Ganz nebenbei verstieß der Handel mit Alkohol auch noch gegen das staatliche Alkoholmonopol, weshalb sich eine Untersuchungskomission des Sejm im Rahmen einer landesweiten Alkoholschmuggelaffäre auch mit der Transakcja beschäftigt. Im Jahr 1989 brachte dieser Handel der Firma immerhin 2,3 Milliarden Zloty ein, etwa 350.000 Dollar, von denen knapp 200.000 Dollar als Gewinn zurückblieben.

Auch die Mesa GmbH in Danzig erregte öffentliches Interesse. Sie wurde aufgrund des gleichen ZK- Beschlusses gegründet und residiert auch noch im ehemaligen Wojewodschaftskomitee der PVAP. Mesa wurde unmittelbar nach ihrer Gründung erst einmal Anteilseigner zahlreicher Firmen der Stadt, berichtete der 'Tygodnik Gdanski‘. Inzwischen geht es der Mesa GmbH allerdings an den Kragen. Als die Sozialdemokratie die Anteile der PVAP übernehmen wollte, legte sich das Handelsgericht quer. „Die Sozialdemokratie kann nicht Rechtsnachfolger der PVAP werden, weil die PVAP nie eine eigene Rechtspersönlichkeit besaß und folglich auch keine Firmen gründen konnte. Daher ist die Gründung der Mesa GmbH nichtig und die Firma aus dem Handelsregister zu streichen“, verkündete das Handelsgericht Danzig lapidar. Nicht ohne Logik: Im rechtlichen Sinne hat die PVAP tatsächlich nie existiert, weil die gesetzliche Grundlage fehlte — eine Tatsache, die inzwischen auch einigen Töchtern der Transakcja zum Verhängnis wurde.

Der Transakcja selbst bleibt dieses Los einstweilen noch erspart, auch wenn sie sich inzwischen gezwungen sah, ihre Eigentümerstruktur den neuesten politischen Ereignissen anzupassen. Kaum tauchte im Sejm der Plan auf, den Parteipressekonzern RSW aufzulösen, da verkaufte dieser seinen Anteil an der Transakcja auch schon an die Sozialdemokratie. Und die Parteiakademie für Sozialwissenschaften hat ihren Anteil bereits einer „Gesellschaft der Freunde der Parteiakademie“ vermacht.

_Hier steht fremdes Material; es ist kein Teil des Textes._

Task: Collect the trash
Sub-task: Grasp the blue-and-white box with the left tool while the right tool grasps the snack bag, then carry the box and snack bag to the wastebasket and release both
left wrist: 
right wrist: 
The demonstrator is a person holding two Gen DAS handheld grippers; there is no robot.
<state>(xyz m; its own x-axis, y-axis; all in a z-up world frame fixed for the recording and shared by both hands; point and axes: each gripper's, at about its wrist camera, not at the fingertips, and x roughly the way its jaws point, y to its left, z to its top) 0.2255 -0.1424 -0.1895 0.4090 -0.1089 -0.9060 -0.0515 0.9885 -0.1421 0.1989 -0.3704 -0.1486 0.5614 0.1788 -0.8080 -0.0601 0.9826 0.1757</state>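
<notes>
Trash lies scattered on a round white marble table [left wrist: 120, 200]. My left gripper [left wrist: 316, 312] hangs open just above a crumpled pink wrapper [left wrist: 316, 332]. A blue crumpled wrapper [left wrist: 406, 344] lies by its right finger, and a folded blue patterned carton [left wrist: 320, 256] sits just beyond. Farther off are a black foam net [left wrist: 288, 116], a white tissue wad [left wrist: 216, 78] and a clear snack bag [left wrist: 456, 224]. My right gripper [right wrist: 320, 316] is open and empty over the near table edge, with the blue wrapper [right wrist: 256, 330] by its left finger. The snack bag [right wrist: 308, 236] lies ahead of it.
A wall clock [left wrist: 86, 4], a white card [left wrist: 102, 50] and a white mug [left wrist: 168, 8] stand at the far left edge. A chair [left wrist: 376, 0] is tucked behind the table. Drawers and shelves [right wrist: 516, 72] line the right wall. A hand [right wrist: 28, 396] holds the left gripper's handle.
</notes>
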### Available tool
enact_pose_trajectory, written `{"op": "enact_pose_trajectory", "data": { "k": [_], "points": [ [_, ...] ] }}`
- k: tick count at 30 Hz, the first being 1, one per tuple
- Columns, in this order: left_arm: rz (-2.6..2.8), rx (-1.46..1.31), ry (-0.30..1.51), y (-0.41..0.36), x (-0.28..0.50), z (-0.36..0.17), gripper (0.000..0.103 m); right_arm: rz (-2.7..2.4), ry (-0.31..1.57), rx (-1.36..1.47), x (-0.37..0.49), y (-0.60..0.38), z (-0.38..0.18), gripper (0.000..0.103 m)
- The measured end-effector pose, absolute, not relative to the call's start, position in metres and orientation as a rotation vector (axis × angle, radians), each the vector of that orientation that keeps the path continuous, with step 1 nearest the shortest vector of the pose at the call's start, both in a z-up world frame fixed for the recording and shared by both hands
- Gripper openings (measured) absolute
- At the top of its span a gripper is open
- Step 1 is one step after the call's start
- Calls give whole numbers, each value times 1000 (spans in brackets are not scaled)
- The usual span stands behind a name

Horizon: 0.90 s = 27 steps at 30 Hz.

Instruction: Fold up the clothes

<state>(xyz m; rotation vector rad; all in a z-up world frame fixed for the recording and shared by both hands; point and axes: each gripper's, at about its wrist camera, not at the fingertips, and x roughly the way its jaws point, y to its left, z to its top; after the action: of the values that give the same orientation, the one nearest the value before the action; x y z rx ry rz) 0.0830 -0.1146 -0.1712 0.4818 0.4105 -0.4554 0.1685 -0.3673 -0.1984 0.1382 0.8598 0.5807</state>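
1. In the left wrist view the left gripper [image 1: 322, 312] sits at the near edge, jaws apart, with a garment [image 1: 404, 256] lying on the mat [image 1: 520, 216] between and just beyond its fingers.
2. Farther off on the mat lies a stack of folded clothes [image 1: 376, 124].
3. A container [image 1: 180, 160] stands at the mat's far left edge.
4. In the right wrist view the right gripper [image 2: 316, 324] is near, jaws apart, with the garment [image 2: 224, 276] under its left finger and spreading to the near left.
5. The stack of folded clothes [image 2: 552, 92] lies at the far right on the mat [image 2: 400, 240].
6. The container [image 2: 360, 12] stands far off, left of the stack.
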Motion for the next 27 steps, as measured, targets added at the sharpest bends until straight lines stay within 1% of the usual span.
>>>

Unklar ist allerdings, ob das etwas hilft, denn vor zwei Monaten verabschiedete der Sejm das Gesetz über die Enteignung des Vermögens der PVAP — und die war 1989 noch Eigentümerin von 148 der 150 Aktien der Transakcja und von 100 Prozent der Anteile an der Mesa. Und der Oberste Rechnungshof ermittelt bereits im Falle der Transkom PKS, einer Gemeinschaftsfirma der Transakcja mit den staatlichen Autobuslinien, in deren Rahmen die Transakcja größere Gewinne mit Scheingeschäften gemacht haben soll.